**Problem to work on:**
What lines in the listing below hold the string "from"? Please copy them out.

══════

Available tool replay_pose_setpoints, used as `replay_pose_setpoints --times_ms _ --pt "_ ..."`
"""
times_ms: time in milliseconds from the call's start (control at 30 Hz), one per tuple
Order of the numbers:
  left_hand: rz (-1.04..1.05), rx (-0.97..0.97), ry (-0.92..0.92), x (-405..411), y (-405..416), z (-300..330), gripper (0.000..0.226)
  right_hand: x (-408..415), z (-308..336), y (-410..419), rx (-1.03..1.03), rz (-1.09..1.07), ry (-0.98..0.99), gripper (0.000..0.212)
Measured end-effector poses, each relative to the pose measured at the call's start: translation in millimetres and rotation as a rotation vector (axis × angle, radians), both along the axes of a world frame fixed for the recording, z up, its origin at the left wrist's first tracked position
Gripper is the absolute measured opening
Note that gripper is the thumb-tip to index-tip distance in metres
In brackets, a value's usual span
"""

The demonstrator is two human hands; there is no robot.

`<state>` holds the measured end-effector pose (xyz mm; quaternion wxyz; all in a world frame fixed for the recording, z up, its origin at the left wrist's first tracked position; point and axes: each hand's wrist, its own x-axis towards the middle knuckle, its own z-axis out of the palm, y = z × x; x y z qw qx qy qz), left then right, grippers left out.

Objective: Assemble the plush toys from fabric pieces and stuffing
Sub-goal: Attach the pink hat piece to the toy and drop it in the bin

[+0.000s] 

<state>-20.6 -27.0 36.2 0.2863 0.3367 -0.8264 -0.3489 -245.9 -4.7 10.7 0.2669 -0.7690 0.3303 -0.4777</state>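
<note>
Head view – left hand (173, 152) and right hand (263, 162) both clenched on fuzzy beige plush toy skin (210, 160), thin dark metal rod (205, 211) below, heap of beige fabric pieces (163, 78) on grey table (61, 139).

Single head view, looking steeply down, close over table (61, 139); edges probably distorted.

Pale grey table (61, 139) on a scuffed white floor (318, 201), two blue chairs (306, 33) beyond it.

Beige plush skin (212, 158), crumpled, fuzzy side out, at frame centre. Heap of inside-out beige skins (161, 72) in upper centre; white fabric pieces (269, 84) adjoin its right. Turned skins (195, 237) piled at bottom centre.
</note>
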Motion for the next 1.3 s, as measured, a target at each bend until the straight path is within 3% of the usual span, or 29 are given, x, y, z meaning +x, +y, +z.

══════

**Reply to the exercise:**
times_ms: time in milliseconds from the call's start (control at 30 Hz), one per tuple
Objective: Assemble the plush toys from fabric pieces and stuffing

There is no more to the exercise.